My XH left in 2007, divorced in 2009 and remarried a year later...to a former friend of mine. Before his engagement, our children did the one night a week and every other weekend at his house. Once he got engaged, they never spent another night with him. They were furious that he married who he married. There was a period of time that his wife wasn't speaking to my kids because she was hurt that they didn't accept her with open arms. They didn't attend his wedding.

After my youngest D17 spoke to her father about the non speaking issue, things got a little better. They still aren't a priority in his life, but at least he sees them a couple of times a month. He lives less than five minutes from us.
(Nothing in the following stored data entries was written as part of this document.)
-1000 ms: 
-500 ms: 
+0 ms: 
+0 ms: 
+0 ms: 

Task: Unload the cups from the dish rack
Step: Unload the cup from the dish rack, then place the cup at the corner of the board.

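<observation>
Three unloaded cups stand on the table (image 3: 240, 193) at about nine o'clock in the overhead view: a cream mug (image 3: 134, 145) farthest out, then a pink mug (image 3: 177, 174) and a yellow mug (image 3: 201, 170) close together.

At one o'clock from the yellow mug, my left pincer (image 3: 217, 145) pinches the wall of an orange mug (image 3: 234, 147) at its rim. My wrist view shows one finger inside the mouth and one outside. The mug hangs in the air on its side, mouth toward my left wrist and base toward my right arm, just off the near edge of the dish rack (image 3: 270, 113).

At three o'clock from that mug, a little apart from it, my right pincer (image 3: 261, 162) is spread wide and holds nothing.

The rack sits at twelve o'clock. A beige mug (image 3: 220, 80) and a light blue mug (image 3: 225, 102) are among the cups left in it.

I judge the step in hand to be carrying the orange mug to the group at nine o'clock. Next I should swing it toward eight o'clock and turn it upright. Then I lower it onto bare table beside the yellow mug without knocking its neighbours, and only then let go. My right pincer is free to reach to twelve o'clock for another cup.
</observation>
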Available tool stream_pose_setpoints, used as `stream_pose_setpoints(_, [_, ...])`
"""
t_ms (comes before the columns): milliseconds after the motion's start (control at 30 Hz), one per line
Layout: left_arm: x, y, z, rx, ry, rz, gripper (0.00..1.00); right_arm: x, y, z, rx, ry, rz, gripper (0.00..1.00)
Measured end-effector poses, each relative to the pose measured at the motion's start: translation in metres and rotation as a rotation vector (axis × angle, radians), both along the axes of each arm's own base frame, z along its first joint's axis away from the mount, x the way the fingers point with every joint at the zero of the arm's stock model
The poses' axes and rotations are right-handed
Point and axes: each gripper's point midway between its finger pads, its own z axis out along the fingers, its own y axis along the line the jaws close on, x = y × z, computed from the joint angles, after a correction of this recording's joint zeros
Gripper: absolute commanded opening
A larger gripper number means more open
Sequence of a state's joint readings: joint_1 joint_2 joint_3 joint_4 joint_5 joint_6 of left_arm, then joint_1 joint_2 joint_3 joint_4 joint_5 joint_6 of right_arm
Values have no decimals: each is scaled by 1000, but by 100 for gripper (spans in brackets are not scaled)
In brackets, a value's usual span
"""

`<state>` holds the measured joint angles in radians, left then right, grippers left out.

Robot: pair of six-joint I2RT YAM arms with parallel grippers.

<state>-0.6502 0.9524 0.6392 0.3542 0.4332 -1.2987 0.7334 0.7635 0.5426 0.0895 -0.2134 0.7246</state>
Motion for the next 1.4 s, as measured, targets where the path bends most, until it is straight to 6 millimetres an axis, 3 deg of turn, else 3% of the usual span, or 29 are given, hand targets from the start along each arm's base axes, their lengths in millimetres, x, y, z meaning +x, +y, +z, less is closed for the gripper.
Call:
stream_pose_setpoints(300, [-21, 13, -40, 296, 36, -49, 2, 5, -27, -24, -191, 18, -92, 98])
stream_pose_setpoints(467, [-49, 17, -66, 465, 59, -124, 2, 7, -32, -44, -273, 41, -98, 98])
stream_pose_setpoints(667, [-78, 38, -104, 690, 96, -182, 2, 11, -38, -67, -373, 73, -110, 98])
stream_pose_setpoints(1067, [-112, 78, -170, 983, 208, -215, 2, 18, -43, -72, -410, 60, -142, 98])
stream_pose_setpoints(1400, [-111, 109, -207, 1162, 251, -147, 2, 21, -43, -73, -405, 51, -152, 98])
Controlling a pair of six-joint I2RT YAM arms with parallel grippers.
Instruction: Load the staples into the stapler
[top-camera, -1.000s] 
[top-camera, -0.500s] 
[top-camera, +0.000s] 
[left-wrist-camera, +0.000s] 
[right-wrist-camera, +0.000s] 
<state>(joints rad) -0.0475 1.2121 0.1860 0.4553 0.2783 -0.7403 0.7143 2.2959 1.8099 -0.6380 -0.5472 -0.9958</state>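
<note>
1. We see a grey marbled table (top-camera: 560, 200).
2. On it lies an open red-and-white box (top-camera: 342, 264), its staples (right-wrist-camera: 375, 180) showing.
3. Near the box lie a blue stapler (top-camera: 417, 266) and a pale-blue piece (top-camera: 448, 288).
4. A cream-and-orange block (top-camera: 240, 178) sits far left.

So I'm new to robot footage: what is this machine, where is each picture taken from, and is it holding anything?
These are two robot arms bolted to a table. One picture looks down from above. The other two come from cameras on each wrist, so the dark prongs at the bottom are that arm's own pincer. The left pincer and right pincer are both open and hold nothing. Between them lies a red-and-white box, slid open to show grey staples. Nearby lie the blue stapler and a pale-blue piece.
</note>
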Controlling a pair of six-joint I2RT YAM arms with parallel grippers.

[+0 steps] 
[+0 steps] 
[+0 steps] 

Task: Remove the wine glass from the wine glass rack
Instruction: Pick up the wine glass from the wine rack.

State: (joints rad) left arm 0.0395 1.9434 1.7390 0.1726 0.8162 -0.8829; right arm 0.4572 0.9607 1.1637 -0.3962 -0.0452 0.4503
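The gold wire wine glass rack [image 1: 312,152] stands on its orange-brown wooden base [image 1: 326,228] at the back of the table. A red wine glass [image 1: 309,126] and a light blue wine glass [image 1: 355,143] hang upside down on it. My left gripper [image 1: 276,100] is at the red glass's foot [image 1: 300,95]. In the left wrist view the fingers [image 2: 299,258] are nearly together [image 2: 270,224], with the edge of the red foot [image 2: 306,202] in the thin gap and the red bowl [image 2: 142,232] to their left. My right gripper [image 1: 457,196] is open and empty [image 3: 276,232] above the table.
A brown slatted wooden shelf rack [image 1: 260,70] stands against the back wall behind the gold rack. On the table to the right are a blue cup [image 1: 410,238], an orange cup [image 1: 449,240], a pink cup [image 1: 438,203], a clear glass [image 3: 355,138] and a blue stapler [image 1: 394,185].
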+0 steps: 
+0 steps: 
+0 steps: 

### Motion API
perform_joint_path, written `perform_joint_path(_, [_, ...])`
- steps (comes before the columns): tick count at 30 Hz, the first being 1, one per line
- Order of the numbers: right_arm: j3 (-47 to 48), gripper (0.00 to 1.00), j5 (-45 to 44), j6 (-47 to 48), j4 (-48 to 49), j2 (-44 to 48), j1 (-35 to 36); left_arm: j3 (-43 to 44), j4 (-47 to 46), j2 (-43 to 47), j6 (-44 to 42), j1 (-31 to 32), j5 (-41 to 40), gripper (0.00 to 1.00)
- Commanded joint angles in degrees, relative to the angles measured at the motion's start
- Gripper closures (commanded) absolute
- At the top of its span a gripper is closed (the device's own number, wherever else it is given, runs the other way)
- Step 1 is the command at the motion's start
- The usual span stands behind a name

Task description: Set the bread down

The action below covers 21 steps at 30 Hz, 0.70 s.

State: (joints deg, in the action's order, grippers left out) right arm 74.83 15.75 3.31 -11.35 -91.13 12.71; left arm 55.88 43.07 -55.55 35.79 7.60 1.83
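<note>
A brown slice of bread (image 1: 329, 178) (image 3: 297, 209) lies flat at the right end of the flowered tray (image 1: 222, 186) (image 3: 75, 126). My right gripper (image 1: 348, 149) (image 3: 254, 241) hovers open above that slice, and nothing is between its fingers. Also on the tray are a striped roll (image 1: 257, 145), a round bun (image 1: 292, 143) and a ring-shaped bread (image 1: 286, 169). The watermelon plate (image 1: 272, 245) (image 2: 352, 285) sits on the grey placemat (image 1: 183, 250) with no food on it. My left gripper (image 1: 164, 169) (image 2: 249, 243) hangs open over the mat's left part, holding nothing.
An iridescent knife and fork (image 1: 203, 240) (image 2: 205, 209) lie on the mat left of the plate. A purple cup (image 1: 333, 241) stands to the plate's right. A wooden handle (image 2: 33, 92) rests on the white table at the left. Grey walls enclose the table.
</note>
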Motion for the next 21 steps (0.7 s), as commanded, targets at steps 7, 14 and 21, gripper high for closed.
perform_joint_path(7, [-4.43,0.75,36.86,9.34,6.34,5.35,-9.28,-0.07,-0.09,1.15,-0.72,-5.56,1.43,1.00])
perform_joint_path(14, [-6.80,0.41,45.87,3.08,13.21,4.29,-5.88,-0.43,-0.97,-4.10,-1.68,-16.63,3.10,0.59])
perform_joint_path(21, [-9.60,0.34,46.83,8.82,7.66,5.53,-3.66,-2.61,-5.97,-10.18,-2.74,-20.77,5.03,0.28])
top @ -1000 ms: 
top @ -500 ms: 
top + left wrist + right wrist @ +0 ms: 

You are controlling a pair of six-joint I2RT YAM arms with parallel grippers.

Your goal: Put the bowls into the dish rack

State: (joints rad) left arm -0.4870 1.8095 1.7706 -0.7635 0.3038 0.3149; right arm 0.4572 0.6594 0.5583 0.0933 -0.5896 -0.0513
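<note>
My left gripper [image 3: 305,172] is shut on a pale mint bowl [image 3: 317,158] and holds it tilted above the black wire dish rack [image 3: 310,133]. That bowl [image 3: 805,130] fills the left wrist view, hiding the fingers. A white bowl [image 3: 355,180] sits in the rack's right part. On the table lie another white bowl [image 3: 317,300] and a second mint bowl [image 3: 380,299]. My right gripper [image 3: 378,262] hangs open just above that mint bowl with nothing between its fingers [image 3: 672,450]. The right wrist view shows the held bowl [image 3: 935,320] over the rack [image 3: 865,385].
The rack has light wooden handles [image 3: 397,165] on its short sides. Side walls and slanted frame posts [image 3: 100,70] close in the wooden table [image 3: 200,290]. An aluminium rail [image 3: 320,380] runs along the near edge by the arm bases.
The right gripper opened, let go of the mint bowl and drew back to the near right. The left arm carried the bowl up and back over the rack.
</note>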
Lately, my D17 has really been voicing her feelings to me about her father's absence in her life. Even when she does see him, he is texting and generally not engaged with her. He has step children and my kids always see the family vacation pictures with those kids. They are now invited to these vacations but they don't go because they say they are ignored.

I am devastated. I don't know what to do. She told me that she won't see a counselor and won't take meds. When XH first got engaged, the kids refused to speak to him. In an attempt to fix this, I forced them to see a counselor. They didn't say a word and still bring it up to me occasionally as the bad thing I made them do.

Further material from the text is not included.